Вдруг Лео стало жаль Неллу, как раз на рассвете жену больше всего беспокоил городской шум: она металась в кровати, сдерживала вздохи, ее тело исходило жаром, по комнате разносился запах ночного крема. Маленькая подушечка, которой она вечером прикрывала ухо, конечно же опять куда-то исчезла. Нелла свешивала руку через край кровати и шарила по полу, найдя подушечку, сдувала с наволочки возможную пыль.

Но Нелла не переносила также лесной тишины и деревенского покоя. В глухом месте ее настроение через несколько дней портилось, ей страшно недоставало тысячи оставшихся дома мелочей, в том числе, естественно, горячей воды и чистой кровати, — то, что она по утрам, измученная шумом, не находила себе места, в счет не шло. Исконная горожанка, Нелла не привыкла к городской суматохе, но и деревенская жизнь была не для нее.

В свое время, когда Лео с Вильмутом обосновались в городе, более всего в новой обстановке ему нравилось это скопление зданий. Свободные минуты он тратил на прогулки по старому городу, его восхищало то, что на каждом шагу менялись виды, когда он прищуривался — дома казались ему живыми и пластичными; двигался он, начинали двигаться и они, одно отступало от другого, взору открывались какая-нибудь башня или ниша. Особенно он любил туманные и метельные утра: небо исчезало, здания словно бы излучали из себя тайны, и от этого восприятие становилось особенно чутким.

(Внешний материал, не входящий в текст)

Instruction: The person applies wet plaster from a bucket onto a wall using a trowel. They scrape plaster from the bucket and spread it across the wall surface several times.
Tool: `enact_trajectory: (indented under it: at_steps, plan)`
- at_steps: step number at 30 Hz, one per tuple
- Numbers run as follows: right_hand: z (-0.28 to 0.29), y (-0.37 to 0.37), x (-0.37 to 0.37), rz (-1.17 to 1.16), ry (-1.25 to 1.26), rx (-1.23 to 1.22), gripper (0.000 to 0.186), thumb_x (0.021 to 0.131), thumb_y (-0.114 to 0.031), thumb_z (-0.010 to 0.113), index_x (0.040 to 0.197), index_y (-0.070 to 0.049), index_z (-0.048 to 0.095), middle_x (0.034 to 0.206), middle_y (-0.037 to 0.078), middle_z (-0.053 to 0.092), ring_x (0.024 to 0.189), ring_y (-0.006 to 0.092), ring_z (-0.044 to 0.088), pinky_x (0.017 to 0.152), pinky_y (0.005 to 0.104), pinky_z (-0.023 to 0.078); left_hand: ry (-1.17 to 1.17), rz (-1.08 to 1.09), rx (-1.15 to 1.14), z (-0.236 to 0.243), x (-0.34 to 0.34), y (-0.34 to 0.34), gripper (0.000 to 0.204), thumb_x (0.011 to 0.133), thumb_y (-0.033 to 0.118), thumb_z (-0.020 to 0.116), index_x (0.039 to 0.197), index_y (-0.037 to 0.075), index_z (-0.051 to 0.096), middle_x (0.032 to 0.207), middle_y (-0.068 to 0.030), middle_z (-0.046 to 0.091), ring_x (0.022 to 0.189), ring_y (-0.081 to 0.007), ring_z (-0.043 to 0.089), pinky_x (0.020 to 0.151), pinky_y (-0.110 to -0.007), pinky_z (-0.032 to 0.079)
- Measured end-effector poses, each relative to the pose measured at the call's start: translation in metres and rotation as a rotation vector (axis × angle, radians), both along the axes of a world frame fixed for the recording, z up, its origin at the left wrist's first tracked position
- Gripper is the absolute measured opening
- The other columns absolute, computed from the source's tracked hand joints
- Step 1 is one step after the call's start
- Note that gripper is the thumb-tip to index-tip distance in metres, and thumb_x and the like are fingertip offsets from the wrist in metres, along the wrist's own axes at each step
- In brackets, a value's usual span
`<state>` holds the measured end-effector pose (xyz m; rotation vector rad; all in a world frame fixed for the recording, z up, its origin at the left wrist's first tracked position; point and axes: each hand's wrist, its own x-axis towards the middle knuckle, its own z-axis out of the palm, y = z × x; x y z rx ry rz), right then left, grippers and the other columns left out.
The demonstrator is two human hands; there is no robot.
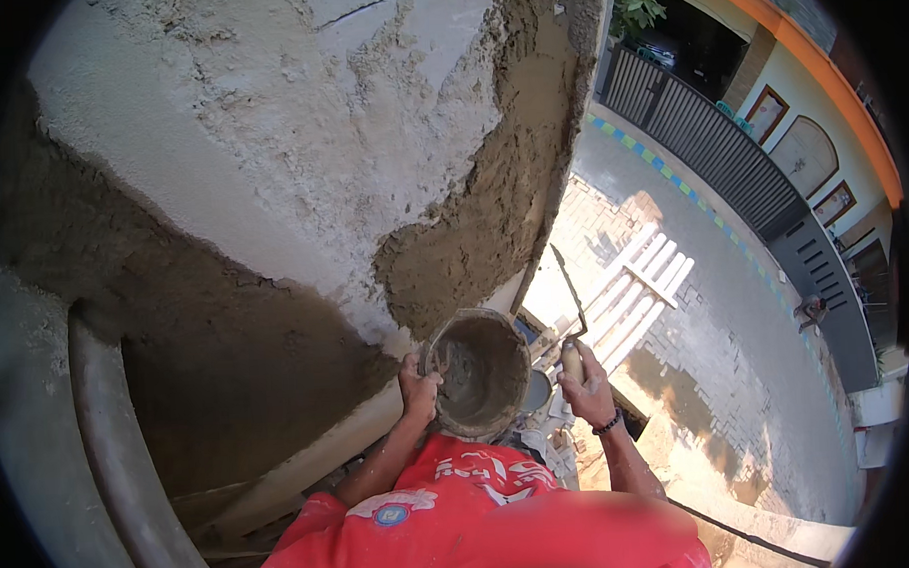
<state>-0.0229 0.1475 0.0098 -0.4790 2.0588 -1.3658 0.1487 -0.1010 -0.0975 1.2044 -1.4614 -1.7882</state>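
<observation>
My left hand [418,388] grips the rim of a round, mortar-smeared bucket [488,378] in front of my chest. A little grey mortar coats the inside of the bucket. In my right hand [588,389] is a trowel [573,325], held by its wooden handle. Its thin blade points up and away, seen nearly edge-on, beside the wall's edge. Close ahead stands a wall [299,139] with rough pale plaster. Damp brown mortar [473,243] covers a patch along its right edge, just beyond the bucket.
More dark mortar [216,332] spreads over the wall at left, near a curved moulding [120,446]. Down to the right lie white slats [635,288] on a paved street [716,325]. A dark metal gate [700,135] lines the far side, where a person [809,312] is visible.
</observation>
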Motion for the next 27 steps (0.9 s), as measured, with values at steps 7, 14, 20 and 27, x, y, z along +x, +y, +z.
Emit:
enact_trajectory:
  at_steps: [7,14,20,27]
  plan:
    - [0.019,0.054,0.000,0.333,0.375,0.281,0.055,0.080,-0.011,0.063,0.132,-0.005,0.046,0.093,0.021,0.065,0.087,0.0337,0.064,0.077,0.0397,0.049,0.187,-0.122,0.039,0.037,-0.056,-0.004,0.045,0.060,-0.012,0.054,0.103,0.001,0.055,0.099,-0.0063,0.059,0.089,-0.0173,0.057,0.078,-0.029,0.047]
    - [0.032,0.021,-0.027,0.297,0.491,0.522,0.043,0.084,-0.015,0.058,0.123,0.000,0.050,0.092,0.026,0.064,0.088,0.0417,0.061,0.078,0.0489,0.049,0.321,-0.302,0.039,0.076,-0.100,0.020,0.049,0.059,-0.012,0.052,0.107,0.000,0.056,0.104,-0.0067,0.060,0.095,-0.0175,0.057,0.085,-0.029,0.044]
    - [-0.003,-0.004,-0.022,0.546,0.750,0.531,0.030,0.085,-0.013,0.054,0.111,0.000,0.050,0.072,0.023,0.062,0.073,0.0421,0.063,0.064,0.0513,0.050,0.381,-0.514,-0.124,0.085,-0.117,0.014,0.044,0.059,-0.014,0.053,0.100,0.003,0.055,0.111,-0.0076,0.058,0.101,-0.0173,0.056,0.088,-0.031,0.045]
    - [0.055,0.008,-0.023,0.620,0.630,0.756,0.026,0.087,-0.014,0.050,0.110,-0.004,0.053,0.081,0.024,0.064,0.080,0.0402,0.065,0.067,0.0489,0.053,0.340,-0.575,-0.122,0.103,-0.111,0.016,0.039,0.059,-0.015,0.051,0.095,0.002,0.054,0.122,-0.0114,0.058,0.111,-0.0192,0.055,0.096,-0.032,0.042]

Лео не уставал бродить по внутренним дворикам, эти каменные колодцы были бесконечно разнообразны: в вечерние часы, когда он задирал голову, небо, казалось, уплотнялось в сито, через которое просачивался фиолетовый отсвет. Зато солнечным летним утром чья-то беспечная рука бросала на стену каменного колодца с его тусклыми окнами единственное ослепляющее яркое пятно, которое полыхало на серой стене огненно-желтым цветом, и все окружающее меркло.